Desceu uma ladeira e percebia que se afastava do centro.
Não havia casas naquela parte, um muro enorme tomava quase um quarteirão e foi
lá que viu o nome que a namorada tinha dito. Havia um portão grande dourado e
era possível ver as pequenas cabanas no interior. Havia muitas árvores e um
gramado verdinho que dava vontade de deitar.
-- A senhorita Ester a espera na número quatro. – Um
homem disse quando ela se apresentou na portaria.

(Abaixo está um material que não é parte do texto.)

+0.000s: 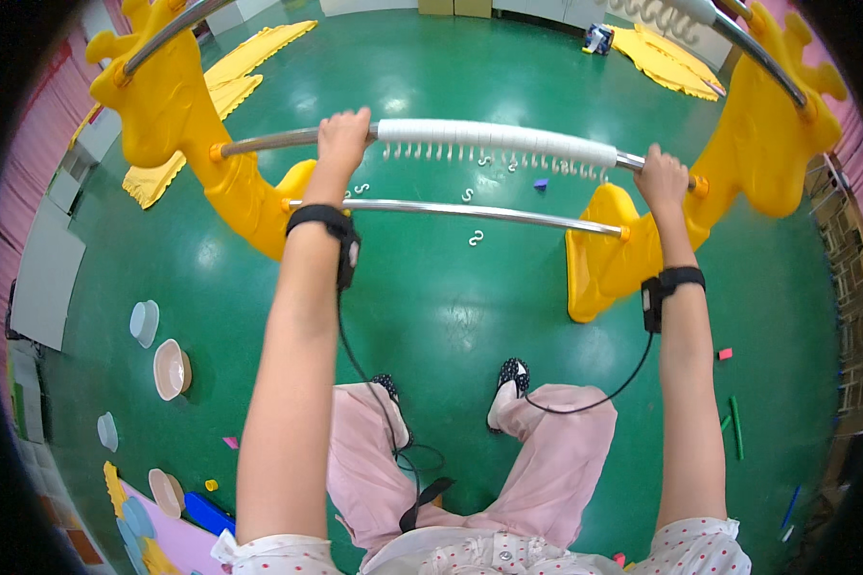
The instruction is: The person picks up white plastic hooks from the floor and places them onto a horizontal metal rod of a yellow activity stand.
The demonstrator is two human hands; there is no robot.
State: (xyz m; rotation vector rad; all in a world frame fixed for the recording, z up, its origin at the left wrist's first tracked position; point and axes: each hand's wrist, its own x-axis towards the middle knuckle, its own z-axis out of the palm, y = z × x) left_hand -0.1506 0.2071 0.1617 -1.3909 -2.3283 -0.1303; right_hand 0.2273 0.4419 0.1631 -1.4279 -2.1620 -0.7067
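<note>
A yellow animal-shaped plastic rack (187, 115) stands before me, its two sides joined by metal bars. A row of white ring hooks (494, 137) is packed along the middle metal bar (268, 141), hooks hanging down. My left hand (344, 139) is closed round that bar just left of the row. Past the row's right end, my right hand (663, 177) is wrapped round the same bar near the yellow side. Below runs a thinner lower metal bar (489, 214). Several loose white S-shaped hooks (476, 238) appear beneath, against the green floor.
Yellow cloths (264, 53) lie at the far left, with another yellow cloth (657, 62) at the far right. On the left floor are a beige basin (172, 370) and a pale blue basin (145, 324). Green sticks (736, 428) and a pink block (725, 354) lie right.
</note>
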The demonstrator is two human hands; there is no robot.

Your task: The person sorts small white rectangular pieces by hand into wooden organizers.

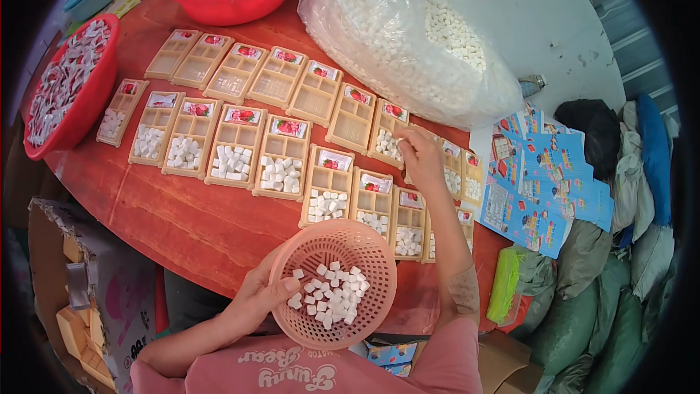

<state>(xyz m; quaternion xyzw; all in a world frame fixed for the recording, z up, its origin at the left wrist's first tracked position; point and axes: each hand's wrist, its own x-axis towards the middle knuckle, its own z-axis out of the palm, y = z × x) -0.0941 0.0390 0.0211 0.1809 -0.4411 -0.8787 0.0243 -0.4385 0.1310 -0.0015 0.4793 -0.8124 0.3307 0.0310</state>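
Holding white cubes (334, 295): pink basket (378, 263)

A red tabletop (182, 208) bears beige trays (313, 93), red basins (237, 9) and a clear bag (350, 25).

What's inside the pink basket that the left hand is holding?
The pink basket holds a loose pile of small white pieces. Its perforated inner wall shows bare around much of the pile; whatever lies beneath the pile is covered and cannot be seen.
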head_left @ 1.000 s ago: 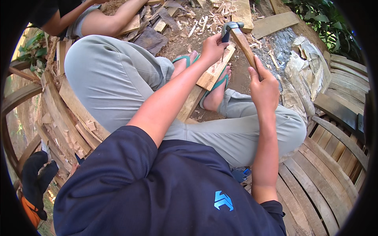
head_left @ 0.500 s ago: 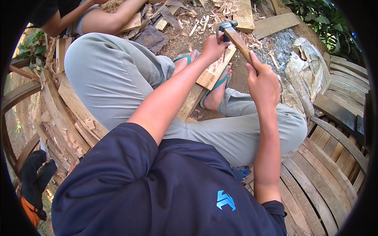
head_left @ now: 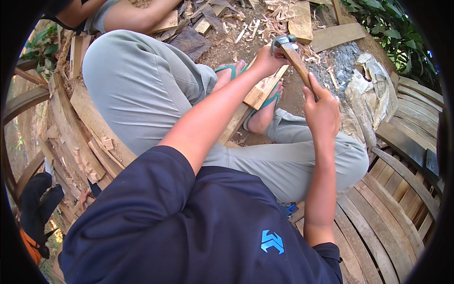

-- Obrigada! – Agradeceu com um sorriso.
Seguiu pela alameda e ficou encantada com as cabanas em
madeira. Pareciam casinhas de bonecas.
Parou diante da porta e ficou pensando como seria
maravilhoso se a amada aceitasse ir embora daquele lugar consigo. Dentro de
umas três horas anoiteceria e gostaria de antes disso estar seguindo para o
navio.
Já se preparava para bater quando a porta abriu e foi
puxada para dentro com brusquidão.
Riu ao ver a bela ruiva. Nem pode falar nada e seus
lábios já foram tomados em um beijo apaixonado. Abraçou-a, sentindo o corpo
encher-se de desejo diante do arroubo sensual.
Colocou as mãos sob a blusa da amante, gemendo ao sentir
os seios em suas mãos.
-- Estava morrendo de saudades, amor, quero ficar contigo
agora. – Ester falou.
A morena esboçou um sorriso.
-- Também estou, louca por você... – Começou abrir os
botões da calça jeans da jovem.
-- Então não vamos perder tempo, vamos aproveitar...
Eliah estava escondido entre alguns barcos.
Já era noite e não tinha nem visto sombra de Samantha.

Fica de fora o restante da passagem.